= Kernmünsterland =

Landscape unit in western Germany

The Kernmünsterland is a major landscape unit in western Germany. It covers an area of about 2700 km^{2} and lies at the heart of the Westphalian Basin and the historic region of Münsterland in the north of Westphalia. It is bounded to the west, north and east by the sandy countryside of the Westmünsterland and Ostmünsterland, whilst in the south it is bordered by the loess landscapes of the Hellweg Börde and Emscherland. Geologically it rises clearly over the surrounding area on a bed of thinly covered Upper Cretaceous strata.

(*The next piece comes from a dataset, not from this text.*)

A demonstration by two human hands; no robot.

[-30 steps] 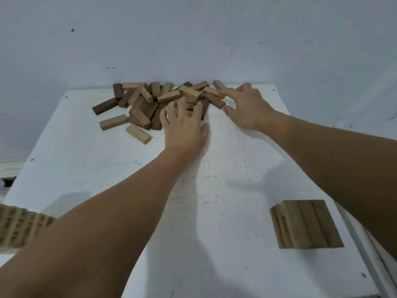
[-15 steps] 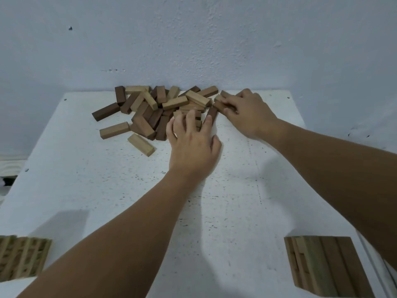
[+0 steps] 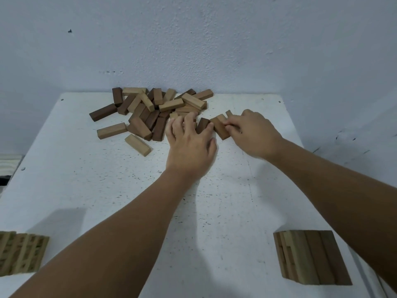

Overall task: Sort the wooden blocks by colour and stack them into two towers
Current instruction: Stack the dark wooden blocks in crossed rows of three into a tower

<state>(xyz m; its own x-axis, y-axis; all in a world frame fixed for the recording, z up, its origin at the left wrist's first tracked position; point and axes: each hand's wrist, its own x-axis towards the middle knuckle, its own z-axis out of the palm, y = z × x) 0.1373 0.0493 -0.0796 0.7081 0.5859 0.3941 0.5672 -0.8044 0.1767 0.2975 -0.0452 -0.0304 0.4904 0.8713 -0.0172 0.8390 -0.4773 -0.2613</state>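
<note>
A loose pile of light and dark wooden blocks [image 3: 154, 108] lies at the far side of the white table [image 3: 107, 190], against the wall. My left hand [image 3: 190, 145] rests palm down at the pile's near right edge, fingers spread over a dark block [image 3: 203, 124]. To its right, my right hand [image 3: 253, 134] pinches a few brown blocks [image 3: 221, 127] pulled clear of the pile. A stacked tower [image 3: 311, 257] stands at the near right. Another stacked tower [image 3: 21, 252] stands at the near left edge.
The blue-grey wall [image 3: 214, 50] rises directly behind the pile. The table's right edge runs close beside the near-right tower. A pale plank [image 3: 8, 161] shows beyond the table's left edge. A single light block [image 3: 137, 145] lies apart in front of the pile.
Both hands have drawn back toward me from the pile. My right hand has dragged a few brown blocks out to the right, and the view has tilted so the towers sit lower in frame.
</note>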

The Kernmünsterland is roughly bounded by the valley of the River Lippe to the south and that of the Ems to the northeast, the Lippe valley being considered part of Kernmünsterland, whilst the Ems valley is counted as part of Ostmünsterland. To the west it is bordered by the hills of the Baumberge (up to 188 m) and the Schöppingen Ridge (up to 158 m) to the northwest and the Haltern Hills (up to 154 m - Hohe Mark, Borkenberge and Haard) to the southwest, the Baumberge and Schöppingen Ridge being included in Kernmünsterland, whilst the Haltern Hills are part of Westmünsterland. Another ridge, the Beckum Hills (up to 174 m) to the southeast is its own major landscape unit.

== Location ==
Kernmünsterland includes the city of Münster (less the northeast part) to the north, the district of Coesfeld (less the extreme west with Coesfeld and Billerbeck) to the west, the district of Warendorf (less the north with Sassenberg, Warendorf-Nord, Telgte and Ostbevern) to the east the centre of the historic Münsterland.